§ **Task brief**
Among the lines below, restate word for word only those from the line with "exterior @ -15" through the line with "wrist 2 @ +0", with both end lines kept.

§ **Data provided**
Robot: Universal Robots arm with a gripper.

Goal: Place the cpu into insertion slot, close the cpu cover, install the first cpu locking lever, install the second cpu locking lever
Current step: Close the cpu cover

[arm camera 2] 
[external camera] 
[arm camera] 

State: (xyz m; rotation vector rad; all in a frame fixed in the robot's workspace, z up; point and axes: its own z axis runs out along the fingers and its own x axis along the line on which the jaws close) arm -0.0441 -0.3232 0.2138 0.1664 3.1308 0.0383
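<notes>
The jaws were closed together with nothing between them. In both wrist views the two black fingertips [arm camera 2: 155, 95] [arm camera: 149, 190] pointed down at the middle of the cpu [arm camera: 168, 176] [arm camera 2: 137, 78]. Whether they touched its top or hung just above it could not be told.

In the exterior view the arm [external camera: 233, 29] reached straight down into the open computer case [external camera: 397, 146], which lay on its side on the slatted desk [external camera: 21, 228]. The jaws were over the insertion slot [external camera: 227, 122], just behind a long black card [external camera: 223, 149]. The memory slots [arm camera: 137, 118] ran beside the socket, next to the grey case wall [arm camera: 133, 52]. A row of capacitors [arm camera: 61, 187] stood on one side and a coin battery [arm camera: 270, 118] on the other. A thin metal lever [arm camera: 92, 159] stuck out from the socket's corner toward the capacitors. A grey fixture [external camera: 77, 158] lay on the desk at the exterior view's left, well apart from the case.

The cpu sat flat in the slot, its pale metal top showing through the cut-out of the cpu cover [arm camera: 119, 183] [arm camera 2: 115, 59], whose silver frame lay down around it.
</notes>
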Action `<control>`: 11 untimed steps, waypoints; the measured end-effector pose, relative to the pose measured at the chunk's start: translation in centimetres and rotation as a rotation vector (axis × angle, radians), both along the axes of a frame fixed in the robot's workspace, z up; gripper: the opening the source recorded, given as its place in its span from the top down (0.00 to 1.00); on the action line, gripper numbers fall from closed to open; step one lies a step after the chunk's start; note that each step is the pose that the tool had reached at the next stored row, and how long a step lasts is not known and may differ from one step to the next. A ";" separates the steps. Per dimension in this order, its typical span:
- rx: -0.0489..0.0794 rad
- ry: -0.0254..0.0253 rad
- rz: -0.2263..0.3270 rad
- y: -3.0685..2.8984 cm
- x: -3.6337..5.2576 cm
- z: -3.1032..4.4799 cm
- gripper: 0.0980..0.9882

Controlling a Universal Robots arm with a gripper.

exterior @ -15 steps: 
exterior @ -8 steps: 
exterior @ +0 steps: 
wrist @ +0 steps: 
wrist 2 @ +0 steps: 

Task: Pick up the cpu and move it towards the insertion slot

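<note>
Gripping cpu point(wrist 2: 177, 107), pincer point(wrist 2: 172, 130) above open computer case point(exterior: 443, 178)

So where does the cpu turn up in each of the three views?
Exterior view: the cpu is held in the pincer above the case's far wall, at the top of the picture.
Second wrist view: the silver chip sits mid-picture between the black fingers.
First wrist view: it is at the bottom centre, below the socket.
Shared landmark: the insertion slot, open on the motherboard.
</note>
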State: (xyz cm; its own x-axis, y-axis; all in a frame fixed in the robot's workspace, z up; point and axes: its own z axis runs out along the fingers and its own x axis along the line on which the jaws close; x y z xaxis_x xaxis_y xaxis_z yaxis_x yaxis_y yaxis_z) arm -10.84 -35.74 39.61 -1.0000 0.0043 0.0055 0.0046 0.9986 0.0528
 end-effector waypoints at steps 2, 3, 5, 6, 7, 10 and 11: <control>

§ **Output for this exercise**
exterior @ -15 steps: 
exterior @ -8 steps: 
exterior @ +0 steps: 
wrist @ +0 steps: 
wrist 2 @ +0 steps: 

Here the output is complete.